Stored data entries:
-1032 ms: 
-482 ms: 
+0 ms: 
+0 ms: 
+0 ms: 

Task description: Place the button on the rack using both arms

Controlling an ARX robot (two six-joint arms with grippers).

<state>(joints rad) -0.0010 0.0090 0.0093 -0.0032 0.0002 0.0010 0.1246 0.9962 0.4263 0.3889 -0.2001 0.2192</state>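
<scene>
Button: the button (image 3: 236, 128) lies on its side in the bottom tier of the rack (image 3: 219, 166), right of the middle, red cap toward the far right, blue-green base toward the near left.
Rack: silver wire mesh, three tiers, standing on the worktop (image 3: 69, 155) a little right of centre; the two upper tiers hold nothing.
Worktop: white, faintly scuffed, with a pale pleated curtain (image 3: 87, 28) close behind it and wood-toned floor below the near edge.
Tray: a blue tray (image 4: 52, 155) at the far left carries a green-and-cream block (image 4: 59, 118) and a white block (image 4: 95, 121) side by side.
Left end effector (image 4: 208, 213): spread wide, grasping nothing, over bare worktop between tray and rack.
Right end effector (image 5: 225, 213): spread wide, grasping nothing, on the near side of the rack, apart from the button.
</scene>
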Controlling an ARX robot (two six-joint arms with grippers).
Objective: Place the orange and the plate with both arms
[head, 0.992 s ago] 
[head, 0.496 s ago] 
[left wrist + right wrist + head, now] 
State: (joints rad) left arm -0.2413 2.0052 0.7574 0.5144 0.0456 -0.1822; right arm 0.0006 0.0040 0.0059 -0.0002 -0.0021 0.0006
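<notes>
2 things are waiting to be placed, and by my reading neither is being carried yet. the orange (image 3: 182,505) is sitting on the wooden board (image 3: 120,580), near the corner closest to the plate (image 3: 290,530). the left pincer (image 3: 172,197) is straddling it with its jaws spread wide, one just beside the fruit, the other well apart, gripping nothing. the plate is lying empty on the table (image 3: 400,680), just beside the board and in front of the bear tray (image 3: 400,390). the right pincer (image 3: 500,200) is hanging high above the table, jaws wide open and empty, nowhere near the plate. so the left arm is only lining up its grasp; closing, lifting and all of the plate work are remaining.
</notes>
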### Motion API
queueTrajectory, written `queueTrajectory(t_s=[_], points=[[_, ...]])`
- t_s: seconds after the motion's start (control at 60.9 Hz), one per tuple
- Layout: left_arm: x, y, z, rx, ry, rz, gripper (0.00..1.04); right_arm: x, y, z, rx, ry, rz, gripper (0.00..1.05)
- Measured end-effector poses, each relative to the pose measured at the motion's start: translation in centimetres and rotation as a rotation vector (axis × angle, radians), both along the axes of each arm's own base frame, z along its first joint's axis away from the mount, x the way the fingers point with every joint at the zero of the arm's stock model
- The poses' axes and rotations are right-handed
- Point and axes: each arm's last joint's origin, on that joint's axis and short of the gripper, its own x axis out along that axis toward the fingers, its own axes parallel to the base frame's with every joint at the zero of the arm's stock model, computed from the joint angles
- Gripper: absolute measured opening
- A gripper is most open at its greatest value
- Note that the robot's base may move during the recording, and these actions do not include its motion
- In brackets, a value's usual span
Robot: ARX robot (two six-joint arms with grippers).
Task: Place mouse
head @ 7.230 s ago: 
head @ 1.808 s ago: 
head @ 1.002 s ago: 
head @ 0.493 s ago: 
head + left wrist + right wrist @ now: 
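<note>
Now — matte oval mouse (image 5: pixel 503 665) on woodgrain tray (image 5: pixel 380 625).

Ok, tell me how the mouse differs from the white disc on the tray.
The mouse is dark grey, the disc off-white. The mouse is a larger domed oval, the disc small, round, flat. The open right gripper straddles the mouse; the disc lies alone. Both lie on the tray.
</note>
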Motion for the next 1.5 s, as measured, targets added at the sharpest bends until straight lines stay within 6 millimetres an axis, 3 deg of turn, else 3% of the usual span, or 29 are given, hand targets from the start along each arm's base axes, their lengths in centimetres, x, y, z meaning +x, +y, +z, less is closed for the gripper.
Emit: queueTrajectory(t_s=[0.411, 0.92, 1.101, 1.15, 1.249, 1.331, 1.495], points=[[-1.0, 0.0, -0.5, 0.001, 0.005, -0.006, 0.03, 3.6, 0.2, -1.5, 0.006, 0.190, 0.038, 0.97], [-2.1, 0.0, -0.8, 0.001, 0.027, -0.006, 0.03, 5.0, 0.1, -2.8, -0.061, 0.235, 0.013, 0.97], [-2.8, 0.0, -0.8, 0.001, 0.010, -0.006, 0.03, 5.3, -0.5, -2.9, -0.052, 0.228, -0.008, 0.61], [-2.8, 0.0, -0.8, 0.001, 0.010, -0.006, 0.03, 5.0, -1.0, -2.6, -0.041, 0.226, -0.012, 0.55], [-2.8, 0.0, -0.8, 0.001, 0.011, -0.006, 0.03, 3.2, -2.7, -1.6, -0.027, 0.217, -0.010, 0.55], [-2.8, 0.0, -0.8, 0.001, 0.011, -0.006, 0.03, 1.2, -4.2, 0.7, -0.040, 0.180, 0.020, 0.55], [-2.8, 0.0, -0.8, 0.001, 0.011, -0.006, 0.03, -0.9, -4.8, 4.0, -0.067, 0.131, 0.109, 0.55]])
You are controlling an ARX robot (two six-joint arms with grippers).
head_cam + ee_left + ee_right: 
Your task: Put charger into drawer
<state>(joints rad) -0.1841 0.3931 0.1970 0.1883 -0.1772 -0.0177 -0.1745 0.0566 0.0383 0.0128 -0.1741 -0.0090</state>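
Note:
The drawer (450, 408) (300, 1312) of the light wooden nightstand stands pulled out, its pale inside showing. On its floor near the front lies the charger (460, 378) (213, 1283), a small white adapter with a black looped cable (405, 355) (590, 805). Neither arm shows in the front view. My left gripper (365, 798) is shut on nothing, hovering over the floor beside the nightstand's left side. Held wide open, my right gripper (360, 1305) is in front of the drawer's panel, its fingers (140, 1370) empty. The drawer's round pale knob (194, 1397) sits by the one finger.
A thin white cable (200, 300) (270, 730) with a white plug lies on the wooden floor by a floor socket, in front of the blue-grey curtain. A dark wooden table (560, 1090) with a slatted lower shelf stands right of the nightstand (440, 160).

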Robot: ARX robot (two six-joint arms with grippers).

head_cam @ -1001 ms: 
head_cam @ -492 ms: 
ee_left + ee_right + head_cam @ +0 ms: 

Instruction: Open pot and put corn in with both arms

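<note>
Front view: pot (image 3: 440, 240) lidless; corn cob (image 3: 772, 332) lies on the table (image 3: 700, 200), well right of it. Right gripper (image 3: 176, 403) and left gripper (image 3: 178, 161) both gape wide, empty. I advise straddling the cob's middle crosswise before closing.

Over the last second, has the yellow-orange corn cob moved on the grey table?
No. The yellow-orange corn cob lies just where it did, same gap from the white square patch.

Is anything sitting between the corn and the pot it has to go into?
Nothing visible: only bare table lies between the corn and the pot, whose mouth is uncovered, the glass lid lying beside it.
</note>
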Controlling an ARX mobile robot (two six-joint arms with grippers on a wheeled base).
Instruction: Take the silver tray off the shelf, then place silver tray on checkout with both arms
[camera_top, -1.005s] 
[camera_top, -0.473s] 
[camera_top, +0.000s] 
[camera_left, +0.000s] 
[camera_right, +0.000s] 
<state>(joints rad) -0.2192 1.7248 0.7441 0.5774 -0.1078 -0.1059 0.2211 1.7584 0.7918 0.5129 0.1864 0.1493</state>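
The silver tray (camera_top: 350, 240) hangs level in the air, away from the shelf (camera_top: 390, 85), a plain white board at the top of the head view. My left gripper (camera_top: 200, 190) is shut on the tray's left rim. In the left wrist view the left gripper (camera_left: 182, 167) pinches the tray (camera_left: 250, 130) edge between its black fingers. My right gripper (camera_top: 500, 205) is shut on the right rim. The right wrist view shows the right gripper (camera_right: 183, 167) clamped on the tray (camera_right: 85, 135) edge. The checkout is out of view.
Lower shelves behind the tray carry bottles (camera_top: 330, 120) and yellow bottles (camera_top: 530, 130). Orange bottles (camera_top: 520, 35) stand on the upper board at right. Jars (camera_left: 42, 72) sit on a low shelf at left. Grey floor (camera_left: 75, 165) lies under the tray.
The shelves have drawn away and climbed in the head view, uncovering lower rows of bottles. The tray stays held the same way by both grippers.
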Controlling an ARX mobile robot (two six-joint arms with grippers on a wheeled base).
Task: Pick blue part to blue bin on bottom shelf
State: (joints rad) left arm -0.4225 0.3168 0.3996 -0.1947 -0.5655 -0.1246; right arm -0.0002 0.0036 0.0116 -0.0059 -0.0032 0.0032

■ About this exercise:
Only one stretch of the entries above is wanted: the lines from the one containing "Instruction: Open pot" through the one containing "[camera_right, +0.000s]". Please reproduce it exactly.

■ Answer to this task:
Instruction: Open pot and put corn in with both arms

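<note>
Front view: pot (image 3: 440, 240) lidless; corn cob (image 3: 772, 332) lies on the table (image 3: 700, 200), well right of it. Right gripper (image 3: 176, 403) and left gripper (image 3: 178, 161) both gape wide, empty. I advise straddling the cob's middle crosswise before closing.

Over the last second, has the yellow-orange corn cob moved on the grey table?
No. The yellow-orange corn cob lies just where it did, same gap from the white square patch.

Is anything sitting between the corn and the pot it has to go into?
Nothing visible: only bare table lies between the corn and the pot, whose mouth is uncovered, the glass lid lying beside it.
</note>
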Controlling an ARX mobile robot (two six-joint arms with grippers on a wheeled base).
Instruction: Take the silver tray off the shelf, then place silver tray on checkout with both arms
[camera_top, -1.005s] 
[camera_top, -0.473s] 
[camera_top, +0.000s] 
[camera_left, +0.000s] 
[camera_right, +0.000s] 

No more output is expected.